## What to do
Your answer must be every line of the data that holds the string "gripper".

(Beginning of Given material)

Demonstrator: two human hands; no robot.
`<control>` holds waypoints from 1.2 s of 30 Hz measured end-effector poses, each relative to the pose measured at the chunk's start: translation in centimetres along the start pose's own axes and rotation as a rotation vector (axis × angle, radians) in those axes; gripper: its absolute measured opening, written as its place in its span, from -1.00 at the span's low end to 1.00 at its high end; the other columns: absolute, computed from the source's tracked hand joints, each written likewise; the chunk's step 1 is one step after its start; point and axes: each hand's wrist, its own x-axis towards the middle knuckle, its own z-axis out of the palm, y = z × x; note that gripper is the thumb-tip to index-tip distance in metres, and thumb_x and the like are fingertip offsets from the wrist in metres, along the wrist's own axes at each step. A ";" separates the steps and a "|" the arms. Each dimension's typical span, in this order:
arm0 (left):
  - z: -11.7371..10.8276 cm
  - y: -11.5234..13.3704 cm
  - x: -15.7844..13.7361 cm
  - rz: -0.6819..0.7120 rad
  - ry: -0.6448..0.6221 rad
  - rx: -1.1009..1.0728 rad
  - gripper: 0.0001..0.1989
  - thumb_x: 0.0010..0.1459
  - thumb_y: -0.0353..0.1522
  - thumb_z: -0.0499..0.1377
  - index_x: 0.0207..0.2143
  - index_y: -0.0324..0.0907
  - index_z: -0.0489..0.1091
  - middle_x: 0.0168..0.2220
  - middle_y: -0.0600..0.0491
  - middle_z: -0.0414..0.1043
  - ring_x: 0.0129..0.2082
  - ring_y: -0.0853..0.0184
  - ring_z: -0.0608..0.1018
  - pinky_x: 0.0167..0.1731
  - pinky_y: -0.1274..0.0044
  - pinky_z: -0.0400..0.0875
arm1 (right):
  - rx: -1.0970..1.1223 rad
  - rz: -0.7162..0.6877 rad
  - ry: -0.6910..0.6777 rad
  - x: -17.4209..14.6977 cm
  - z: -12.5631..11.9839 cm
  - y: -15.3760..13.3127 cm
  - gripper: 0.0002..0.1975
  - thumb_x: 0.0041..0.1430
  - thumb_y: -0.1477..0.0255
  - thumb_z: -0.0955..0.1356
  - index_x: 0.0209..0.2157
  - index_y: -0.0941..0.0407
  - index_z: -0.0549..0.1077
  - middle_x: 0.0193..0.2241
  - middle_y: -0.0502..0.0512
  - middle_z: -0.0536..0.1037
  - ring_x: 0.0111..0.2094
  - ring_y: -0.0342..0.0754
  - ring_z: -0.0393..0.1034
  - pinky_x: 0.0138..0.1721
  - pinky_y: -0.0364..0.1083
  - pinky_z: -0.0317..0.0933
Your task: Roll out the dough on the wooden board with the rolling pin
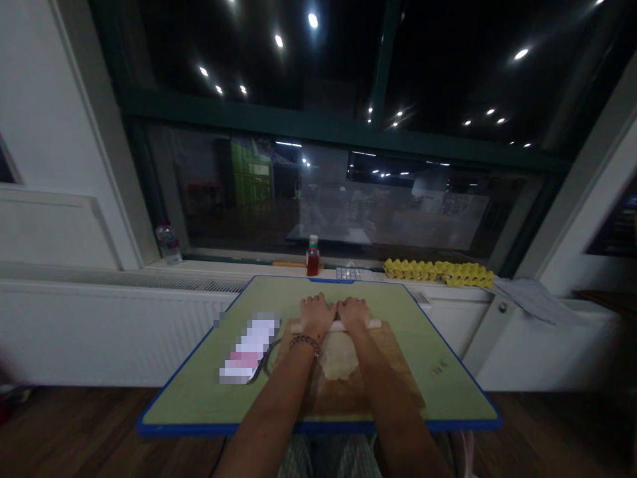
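A pale wooden rolling pin [375,324] lies crosswise near the far end of a wooden board [398,378]. Over its left part rests my left hand [317,313], fingers curled on top, with a beaded bracelet [305,340] at the wrist. My right hand [353,312] presses on the pin just beside it, the thumbs close together. Between my forearms a flattened sheet of pale dough [338,358] lies on the board, its far edge reaching toward the pin. My palms and forearms hide part of the pin and the board.
The board sits on a green table with a blue rim [448,423]. Left of it is a phone-shaped, pixelated object [251,348] with a dark cable [270,355]. On the sill stand a red bottle [312,257], yellow egg cartons [438,272] and a clear bottle [169,244].
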 end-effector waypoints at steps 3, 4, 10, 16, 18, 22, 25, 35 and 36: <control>0.3 -0.2 0.3 0.000 -0.003 -0.008 -0.54 0.23 -0.14 -0.04 -0.01 -0.27 0.36 -0.02 -0.19 0.50 0.04 0.06 0.44 0.05 0.30 0.17 | -0.016 -0.006 -0.002 0.1 0.0 -0.1 -0.55 0.27 0.29 0.16 -0.10 0.24 0.54 -0.07 0.31 0.55 0.05 0.15 0.33 -0.08 -0.01 0.22; 0.3 -0.2 0.4 -0.001 -0.007 -0.009 -0.54 0.23 -0.13 -0.04 -0.01 -0.27 0.35 -0.02 -0.19 0.49 0.05 0.07 0.44 0.05 0.31 0.17 | -0.023 -0.008 -0.001 0.2 0.0 -0.1 -0.55 0.27 0.29 0.16 -0.10 0.25 0.54 -0.07 0.32 0.55 0.05 0.15 0.33 -0.07 -0.01 0.21; 0.0 -0.3 0.7 -0.006 -0.036 0.005 -0.53 0.23 -0.12 -0.04 -0.02 -0.27 0.35 -0.03 -0.21 0.50 0.04 0.08 0.45 0.02 0.33 0.20 | -0.020 -0.012 -0.001 0.6 0.1 -0.2 -0.55 0.27 0.28 0.16 -0.09 0.25 0.54 -0.07 0.34 0.54 0.05 0.15 0.32 -0.08 0.00 0.22; 0.3 -0.6 1.3 -0.011 -0.050 0.012 -0.56 0.22 -0.17 -0.04 -0.03 -0.28 0.36 -0.07 -0.21 0.52 0.04 0.08 0.46 0.00 0.34 0.22 | -0.012 -0.017 -0.005 1.0 0.3 -0.3 -0.56 0.26 0.29 0.18 -0.09 0.25 0.54 -0.06 0.33 0.53 0.05 0.16 0.31 -0.06 0.00 0.22; 0.5 -0.7 1.5 -0.016 -0.051 0.006 -0.56 0.21 -0.17 -0.04 -0.03 -0.28 0.36 -0.07 -0.20 0.52 0.03 0.08 0.47 0.00 0.33 0.23 | -0.015 -0.019 -0.011 1.2 0.4 -0.4 -0.57 0.26 0.29 0.18 -0.08 0.24 0.53 -0.05 0.33 0.53 0.06 0.16 0.30 -0.06 0.00 0.21; 0.6 -0.8 1.6 -0.019 -0.062 -0.006 -0.57 0.20 -0.18 -0.03 -0.04 -0.26 0.36 -0.03 -0.19 0.50 0.04 0.07 0.46 0.00 0.33 0.23 | -0.024 -0.013 -0.027 1.4 0.6 -0.4 -0.57 0.26 0.28 0.19 -0.06 0.23 0.51 -0.03 0.34 0.50 0.08 0.16 0.28 -0.05 0.00 0.21; 0.6 -0.8 1.6 -0.014 -0.067 -0.008 -0.57 0.20 -0.18 -0.04 -0.03 -0.27 0.36 -0.01 -0.20 0.48 0.04 0.07 0.45 0.01 0.32 0.23 | -0.026 -0.015 -0.030 1.5 0.7 -0.4 -0.57 0.25 0.29 0.20 -0.04 0.23 0.50 -0.01 0.33 0.50 0.08 0.16 0.28 -0.05 0.01 0.21; 0.4 -0.7 1.3 -0.017 -0.071 -0.004 -0.54 0.21 -0.16 -0.05 -0.02 -0.27 0.36 0.02 -0.21 0.47 0.06 0.06 0.43 0.02 0.32 0.22 | -0.053 -0.050 -0.041 1.1 0.6 -0.3 -0.56 0.24 0.28 0.19 -0.01 0.23 0.47 0.01 0.34 0.48 0.09 0.15 0.26 -0.03 0.01 0.19; 0.4 -0.7 1.3 -0.014 -0.069 -0.002 -0.54 0.21 -0.16 -0.05 -0.02 -0.28 0.36 0.02 -0.20 0.47 0.06 0.06 0.43 0.02 0.31 0.23 | -0.055 -0.051 -0.040 1.1 0.6 -0.3 -0.56 0.24 0.28 0.19 -0.01 0.24 0.47 0.01 0.33 0.47 0.09 0.16 0.26 -0.02 0.01 0.19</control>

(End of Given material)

## Solution to the problem
`<control>` holds waypoints from 1.2 s of 30 Hz measured end-effector poses, each relative to the pose measured at the chunk's start: translation in centimetres along the start pose's own axes and rotation as a rotation vector (axis × angle, radians) in those axes; gripper: its absolute measured opening, written as its place in its span, from -1.00 at the span's low end to 1.00 at its high end; the other columns: absolute, computed from the source's tracked hand joints, each written likewise; the chunk's step 1 is one step after its start; point and axes: each hand's wrist, its own x-axis towards the middle knuckle, its own z-axis out of the palm, y = z × x; note that gripper is the thumb-tip to index-tip distance in metres, and thumb_x and the like are fingertip offsets from the wrist in metres, along the wrist's own axes at each step. A ";" separates the steps and a "|" the arms. Each dimension's typical span, in this order:
  - gripper: 0.0001..0.1989
  - gripper: 0.0002..0.1975

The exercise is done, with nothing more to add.